Thursday 12 July 2018

SOASuite12c - BPEL: JTA transaction is not in active state

Yesterday I ran into this pretty weird problem.

A bit of context...

I have two BPEL services to generate documents using BIP. One I created earlier that is based on a generic XML used by BIP to generate multiple letters. Now I had to create another one that is a report, so uses another XML. I generated an XSD for both XML's but since they haven't got a namespace, but same element names, I can't have them in the same composite. So, I duplicated the code.

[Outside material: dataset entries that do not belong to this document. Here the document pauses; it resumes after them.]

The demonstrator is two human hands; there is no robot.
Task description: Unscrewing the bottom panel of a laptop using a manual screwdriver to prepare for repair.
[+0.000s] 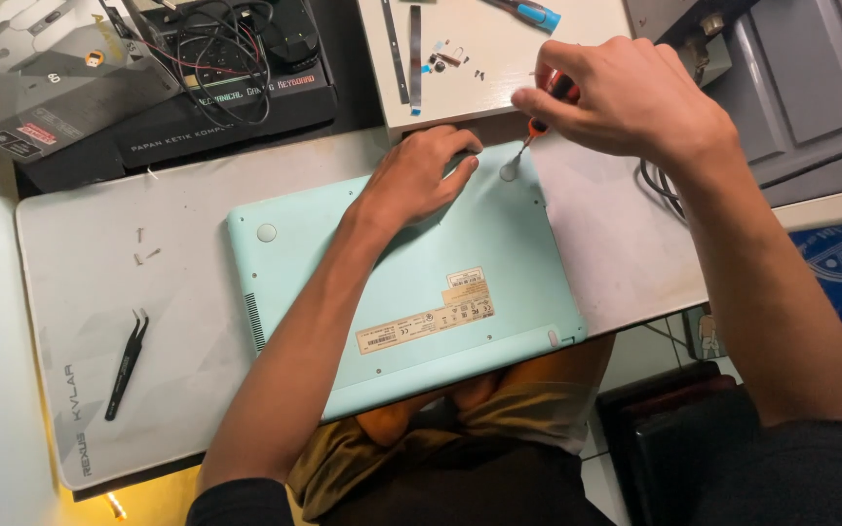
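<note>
Our left hand (419, 180) presses flat on the upturned mint-green plastic laptop (411, 282); our right hand (626, 97) grips the orange-handled screwdriver (538, 125), best kept upright in the screw.

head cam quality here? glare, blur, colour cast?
Head view: sharp, no motion blur on the left hand or right hand; soft shadows under them on the upturned mint-green laptop; mild glare on the white board; warm yellow glow at bottom left; wide-angle bend at the grey mat edges.
</note>
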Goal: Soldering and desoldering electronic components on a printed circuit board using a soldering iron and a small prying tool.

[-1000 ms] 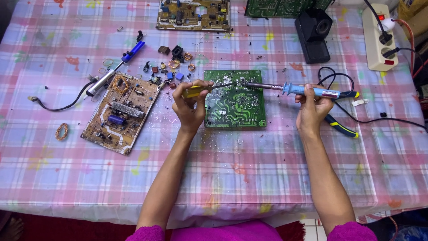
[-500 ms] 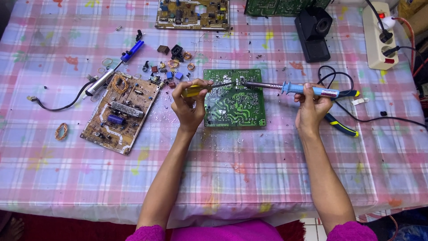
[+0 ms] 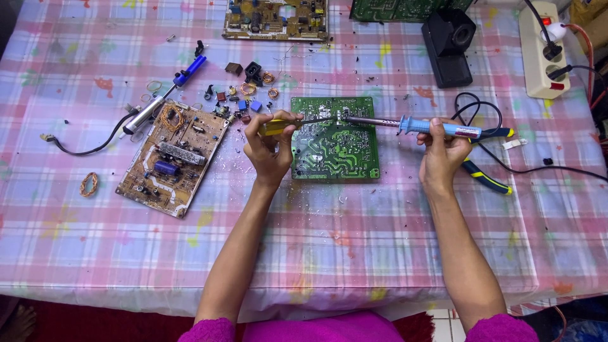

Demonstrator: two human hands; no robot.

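Right grip [image 3: 442, 147] clasps soldering iron [image 3: 418, 126], tip on green board [image 3: 335, 149].

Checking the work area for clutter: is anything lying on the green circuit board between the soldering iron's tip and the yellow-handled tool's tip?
Nothing visible does. The soldering iron in the right hand and the yellow-handled tool in the left hand both reach the green circuit board near its upper edge.

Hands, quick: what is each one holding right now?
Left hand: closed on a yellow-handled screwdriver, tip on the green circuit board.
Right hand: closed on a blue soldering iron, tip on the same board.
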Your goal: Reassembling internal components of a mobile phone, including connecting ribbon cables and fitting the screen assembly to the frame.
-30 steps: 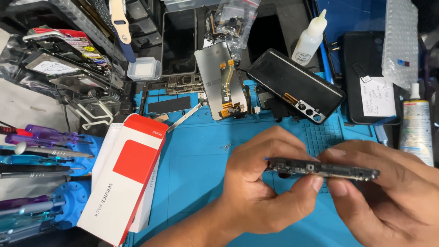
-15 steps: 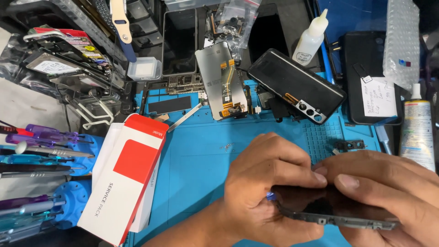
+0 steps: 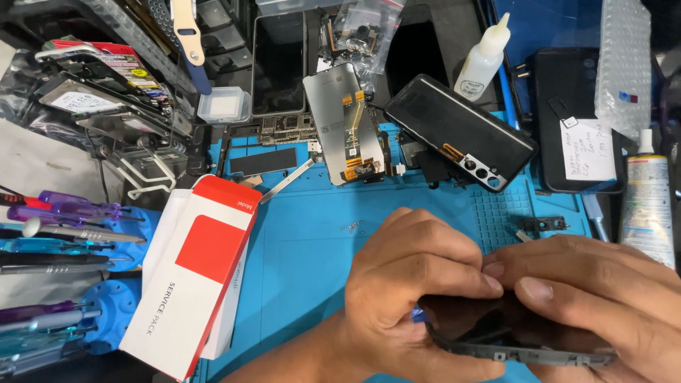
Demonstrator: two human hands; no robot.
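While a blue work mat [image 3: 312,248] fills the middle of the view, both hands meet at about five o'clock, low over the mat's near edge. The left hand [image 3: 408,298] and the right hand [image 3: 596,298] together grasp a dark phone frame [image 3: 511,333], held nearly flat, with the fingers [image 3: 454,273] curled over its top and the left thumb under its front edge. At eight o'clock a white and red box [image 3: 195,273] lies slanted across the mat's left edge. At one o'clock a black phone back [image 3: 457,131] with camera holes lies at an angle, and at twelve o'clock beside it sits a grey screen panel [image 3: 347,124] with an orange ribbon cable. At three o'clock a glue tube [image 3: 647,202] stands upright. At one o'clock, farther back, stands a small white squeeze bottle [image 3: 484,60]. At nine o'clock, screwdrivers [image 3: 64,213] with purple handles rest in a blue rack.
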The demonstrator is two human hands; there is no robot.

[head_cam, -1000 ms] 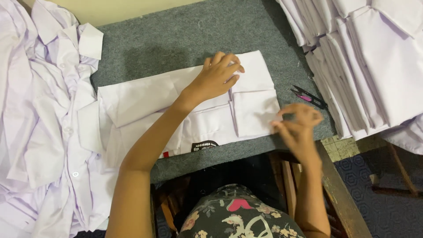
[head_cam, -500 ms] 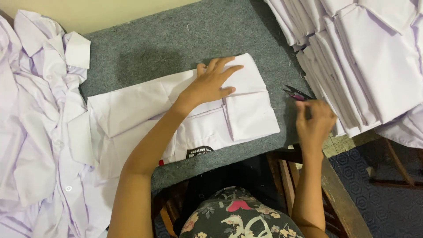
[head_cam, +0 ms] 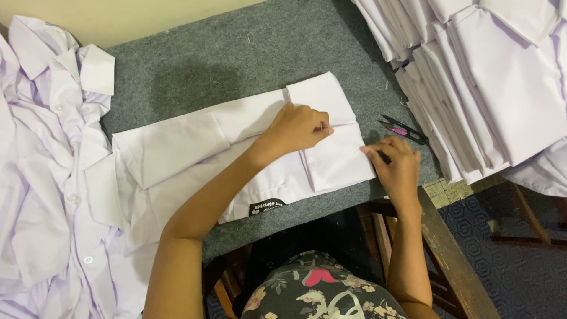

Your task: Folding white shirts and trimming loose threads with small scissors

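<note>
A white shirt (head_cam: 195, 147), folded into a long strip, lies across the grey felt table top (head_cam: 236, 65). My left hand (head_cam: 295, 127) rests on its right part with the fingers curled, pinching the fabric at a fold line. At the folded end's right edge is my right hand (head_cam: 397, 166); its fingertips touch the cloth. Its fingers are closed around a short dark object that is mostly hidden. Small black snips with a pink grip (head_cam: 404, 129) lie on the felt just above that hand.
A heap of unfolded white shirts (head_cam: 47, 177) covers the table's left side. Stacks of folded white shirts (head_cam: 490, 77) fill the upper right. A wooden chair frame (head_cam: 449, 254) stands below the table edge, over patterned blue flooring.
My left hand went from flat with spread fingers to curled on the fold. My right hand moved from beside the snips down to the shirt's right edge.
</note>
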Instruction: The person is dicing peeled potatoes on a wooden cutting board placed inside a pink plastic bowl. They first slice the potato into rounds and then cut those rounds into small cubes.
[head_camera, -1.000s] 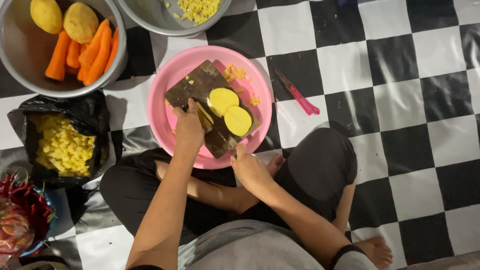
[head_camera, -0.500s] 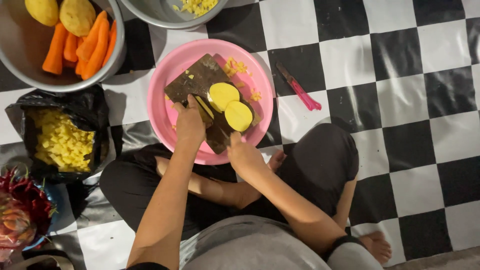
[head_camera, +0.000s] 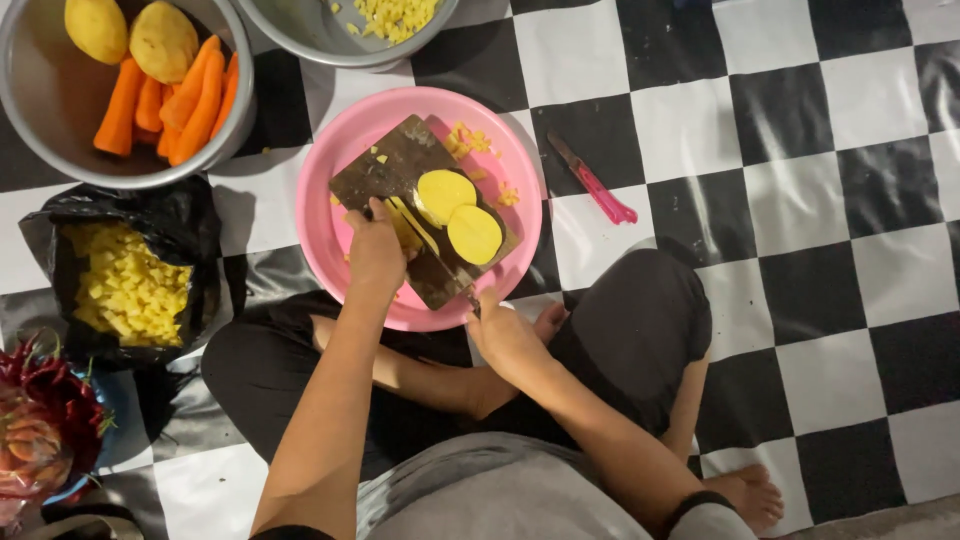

I created a WSDL with two operations, one for the letters and one for the report, so I wanted to call the report from the service that created the letters. The first service is called 'GenerateDocument', but with an operation 'GenerateLetter', but with an added operation 'GenerateReport'.

So I changed the BPEL and replaced the 'Receive' by a Pick:
In the invoke it calls the 'GenerateReport' BPEL service, that does basically exact the same as in the scope under the 'Generate Letter' OnMessage.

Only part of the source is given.